Anyway, this is one reason why I favor a very early date for the dissemination of many of these tales. Some scholars say they date to the 18th century or the Middle Ages. It’s hard to explain the distribution in those cases however. People underestimate the power that oral tradition once had.


When talking about the Old World. They seem perfectly happy to draw parallels between new world oral traditions ranging from main to Argentina, and everywhere in-between. I dunno why but anything in Europe is supposed to be modern, and not ancient - it's like people think Christianity wiped the slate completely.

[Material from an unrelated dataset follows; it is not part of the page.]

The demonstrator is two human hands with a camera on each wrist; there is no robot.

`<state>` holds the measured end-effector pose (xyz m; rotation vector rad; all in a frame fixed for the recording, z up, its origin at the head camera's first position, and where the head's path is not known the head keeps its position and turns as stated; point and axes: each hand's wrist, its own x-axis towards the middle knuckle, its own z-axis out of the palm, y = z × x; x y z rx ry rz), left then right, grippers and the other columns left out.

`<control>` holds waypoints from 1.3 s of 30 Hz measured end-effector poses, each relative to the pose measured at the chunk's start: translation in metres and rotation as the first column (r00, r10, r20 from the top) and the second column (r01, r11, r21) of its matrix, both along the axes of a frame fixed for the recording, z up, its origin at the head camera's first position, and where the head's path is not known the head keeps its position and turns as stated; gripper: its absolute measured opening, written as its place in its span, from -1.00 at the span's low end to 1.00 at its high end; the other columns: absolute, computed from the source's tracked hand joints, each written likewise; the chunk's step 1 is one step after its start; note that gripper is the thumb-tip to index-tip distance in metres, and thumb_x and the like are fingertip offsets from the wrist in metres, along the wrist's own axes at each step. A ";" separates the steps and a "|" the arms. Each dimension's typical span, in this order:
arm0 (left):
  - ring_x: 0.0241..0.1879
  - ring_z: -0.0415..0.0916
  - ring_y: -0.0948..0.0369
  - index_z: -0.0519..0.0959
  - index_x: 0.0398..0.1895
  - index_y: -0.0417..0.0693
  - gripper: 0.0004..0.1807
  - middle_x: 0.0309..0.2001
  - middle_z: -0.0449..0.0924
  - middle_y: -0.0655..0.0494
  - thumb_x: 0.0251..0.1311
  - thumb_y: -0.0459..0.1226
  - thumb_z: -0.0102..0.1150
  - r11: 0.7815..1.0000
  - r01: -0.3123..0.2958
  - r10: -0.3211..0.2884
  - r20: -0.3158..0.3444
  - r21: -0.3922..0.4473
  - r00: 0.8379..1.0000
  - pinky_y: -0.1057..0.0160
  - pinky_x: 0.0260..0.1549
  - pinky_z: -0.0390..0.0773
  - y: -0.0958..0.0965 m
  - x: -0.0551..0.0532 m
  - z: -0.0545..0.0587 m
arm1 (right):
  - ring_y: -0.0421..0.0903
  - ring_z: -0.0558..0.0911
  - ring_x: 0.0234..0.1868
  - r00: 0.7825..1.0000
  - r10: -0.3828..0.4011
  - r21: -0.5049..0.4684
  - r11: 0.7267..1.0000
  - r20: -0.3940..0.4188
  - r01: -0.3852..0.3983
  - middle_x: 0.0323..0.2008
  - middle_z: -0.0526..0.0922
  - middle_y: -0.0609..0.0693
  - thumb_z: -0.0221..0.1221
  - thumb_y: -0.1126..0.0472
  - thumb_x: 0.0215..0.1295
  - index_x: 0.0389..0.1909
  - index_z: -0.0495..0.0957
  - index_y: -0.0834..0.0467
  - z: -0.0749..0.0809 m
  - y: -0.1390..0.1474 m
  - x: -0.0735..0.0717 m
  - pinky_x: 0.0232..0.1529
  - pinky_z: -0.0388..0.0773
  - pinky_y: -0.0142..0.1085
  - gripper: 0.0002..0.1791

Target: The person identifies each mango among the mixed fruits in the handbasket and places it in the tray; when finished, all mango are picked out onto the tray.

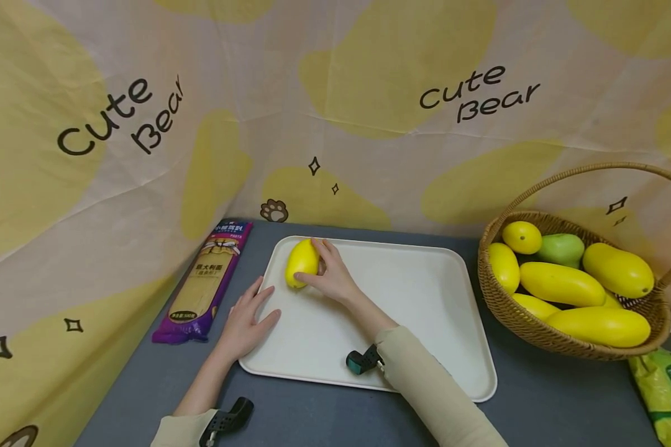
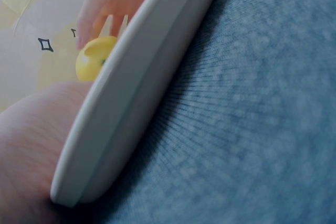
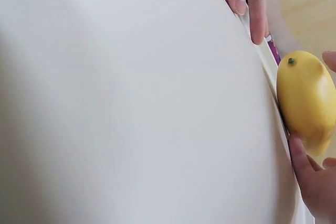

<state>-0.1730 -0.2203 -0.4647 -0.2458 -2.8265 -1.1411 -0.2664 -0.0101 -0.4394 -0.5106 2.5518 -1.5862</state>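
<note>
- We see a white rectangular tray (image 1: 425, 285), our landmark, with rounded corners and a raised rim, on a dark grey-blue table (image 1: 313, 406).
- A smooth, oval yellow fruit (image 1: 302, 263) is at the tray's far left corner, inside the rim; we cannot tell whether it touches the tray's surface. In the right wrist view we notice a small green stem spot at one end.
- Our right hand (image 1: 334, 277) reaches across the tray and pinches this fruit, thumb at its near end, fingers along its right side.
- Our left hand (image 1: 247, 326) lies at the tray's left rim, fingers straight and spread, thumb over the inside, gripping nothing. Our two hands are near each other but apart.
- On each wrist we wear a small black camera, below a beige sleeve (image 1: 430, 379); the right one is above the tray.
- Left of the tray lies a purple pasta packet (image 1: 204, 279).
- Right of the tray stands a wicker basket (image 1: 565, 347) with a tall arched handle, holding several yellow fruits (image 1: 561, 284) and one green fruit (image 1: 561, 250).
- Right of the tray's near corner we find a yellow-green Knorr packet (image 1: 668, 388), cut off by the view.
- Behind the tray hangs a cream and yellow cloth (image 1: 363, 93) lettered "Cute Bear".
</note>
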 end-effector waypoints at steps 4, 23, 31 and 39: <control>0.41 -0.04 -0.27 0.34 0.38 -0.20 -0.38 0.51 -0.03 -0.20 0.31 -0.15 0.17 1.000 -0.003 0.003 0.006 -0.004 1.000 -0.42 0.25 -0.17 0.001 0.000 0.001 | 0.07 0.37 0.30 0.996 -0.088 -0.045 0.995 0.016 0.088 0.43 0.14 0.07 0.31 0.01 0.21 0.39 0.29 0.07 0.006 0.005 0.006 0.21 0.43 -0.12 -0.26; 0.42 -0.06 -0.28 0.34 0.38 -0.18 -0.39 0.51 -0.04 -0.19 0.32 -0.13 0.17 1.000 0.006 -0.006 0.001 -0.020 1.000 -0.41 0.26 -0.20 0.003 0.000 -0.003 | 0.08 0.56 -0.17 0.917 -0.031 -0.363 0.913 0.399 0.189 -0.26 0.59 0.08 0.17 0.23 0.33 -0.13 0.55 0.23 0.061 0.091 0.063 -0.02 0.56 -0.18 -0.83; 0.41 -0.08 -0.33 0.34 0.38 -0.19 -0.38 0.50 -0.04 -0.22 0.32 -0.11 0.16 1.000 0.006 -0.006 0.001 -0.019 1.000 -0.44 0.24 -0.20 0.001 0.000 -0.003 | 0.21 0.51 -0.15 0.945 0.067 -0.195 0.981 0.321 -0.003 -0.26 0.58 0.12 0.17 0.19 0.36 -0.13 0.52 0.25 0.072 0.156 0.095 -0.08 0.56 -0.15 -0.79; 0.40 -0.07 -0.34 0.35 0.36 -0.21 -0.38 0.49 -0.03 -0.25 0.31 -0.10 0.17 1.000 0.015 -0.015 -0.006 -0.012 1.000 -0.45 0.23 -0.18 0.003 0.001 -0.001 | 0.08 0.58 -0.15 0.965 0.168 -0.034 0.986 0.203 -0.165 -0.18 0.61 0.12 0.13 0.17 0.41 -0.07 0.52 0.25 0.096 0.222 0.119 -0.11 0.59 -0.19 -0.77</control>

I opened it and was immediately drawn to the title of a story about a snake woman, which reminded me of Baba Yaga. I understand that in Indian tradition, there are snakelike beings called nagas in the underworld, and that this reflects indigenous tradition.

Yep. Naga are complicated... in some stories they are very much villains, and in other stories they're very wise and helpful - not unlike Chinese dragons. Makes me wonder if there might not have been two different snake traditions in India that were syncretized at some point in the pre-Vedic Era - a PIE tradition with bad snakes, and an East Asian one with benevolent snakes. So you wind up with kinda bipolar naga, who on one hand bring prosperity and blessings, and serve the Gods - but on the other hand have a reputation for biting and killing people, and who are often murdered and reviled in myths.

Still, it was shockingly similar to European witch stories. A Yogi tells a king how to expose her true form, then trick her into an oven, just like Hansel in Gretel. It’s noteworthy that the Russian witch Baba Yaga is often interchangeable with a snake, and is featured on many stories where she gets pushed into the oven. Actually, her name may mean something like “old lady snake.”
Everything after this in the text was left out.